■ **Exercise requirements**: Please output the whole listing below exactly as it is.

----------

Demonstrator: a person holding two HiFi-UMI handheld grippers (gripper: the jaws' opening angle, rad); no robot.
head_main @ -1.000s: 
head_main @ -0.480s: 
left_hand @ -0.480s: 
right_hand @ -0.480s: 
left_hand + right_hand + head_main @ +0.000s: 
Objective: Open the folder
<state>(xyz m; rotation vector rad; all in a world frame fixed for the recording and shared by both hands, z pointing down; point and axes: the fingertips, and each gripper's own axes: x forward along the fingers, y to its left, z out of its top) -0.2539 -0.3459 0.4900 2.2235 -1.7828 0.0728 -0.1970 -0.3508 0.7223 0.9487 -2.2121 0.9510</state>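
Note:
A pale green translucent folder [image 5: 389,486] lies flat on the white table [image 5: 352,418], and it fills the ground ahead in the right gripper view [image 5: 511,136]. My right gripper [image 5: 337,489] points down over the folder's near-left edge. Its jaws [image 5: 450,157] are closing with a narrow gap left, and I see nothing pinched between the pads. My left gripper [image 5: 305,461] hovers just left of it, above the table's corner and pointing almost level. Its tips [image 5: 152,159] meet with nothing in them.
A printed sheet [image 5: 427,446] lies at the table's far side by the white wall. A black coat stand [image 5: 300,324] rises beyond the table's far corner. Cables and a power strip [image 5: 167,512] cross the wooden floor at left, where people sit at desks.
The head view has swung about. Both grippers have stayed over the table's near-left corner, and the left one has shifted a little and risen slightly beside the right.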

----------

■ **Solution**:
Demonstrator: a person holding two HiFi-UMI handheld grippers (gripper: the jaws' opening angle, rad); no robot.
head_main @ -1.000s: 
head_main @ -0.480s: 
left_hand @ -0.480s: 
right_hand @ -0.480s: 
left_hand + right_hand + head_main @ +0.000s: 
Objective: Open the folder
<state>(xyz m; rotation vector rad; all in a world frame fixed for the recording and shared by both hands, z pointing down; point and axes: the fingertips, and each gripper's own axes: x forward along the fingers, y to its left, z out of its top) -0.2539 -0.3459 0.4900 2.2235 -1.7828 0.0728 -0.1970 -0.3508 0.7223 0.9487 -2.2121 0.9510</state>
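Note:
A pale green translucent folder [image 5: 389,486] lies flat on the white table [image 5: 352,418], and it fills the ground ahead in the right gripper view [image 5: 511,136]. My right gripper [image 5: 337,489] points down over the folder's near-left edge. Its jaws [image 5: 450,157] are closing with a narrow gap left, and I see nothing pinched between the pads. My left gripper [image 5: 305,461] hovers just left of it, above the table's corner and pointing almost level. Its tips [image 5: 152,159] meet with nothing in them.
A printed sheet [image 5: 427,446] lies at the table's far side by the white wall. A black coat stand [image 5: 300,324] rises beyond the table's far corner. Cables and a power strip [image 5: 167,512] cross the wooden floor at left, where people sit at desks.
The head view has swung about. Both grippers have stayed over the table's near-left corner, and the left one has shifted a little and risen slightly beside the right.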

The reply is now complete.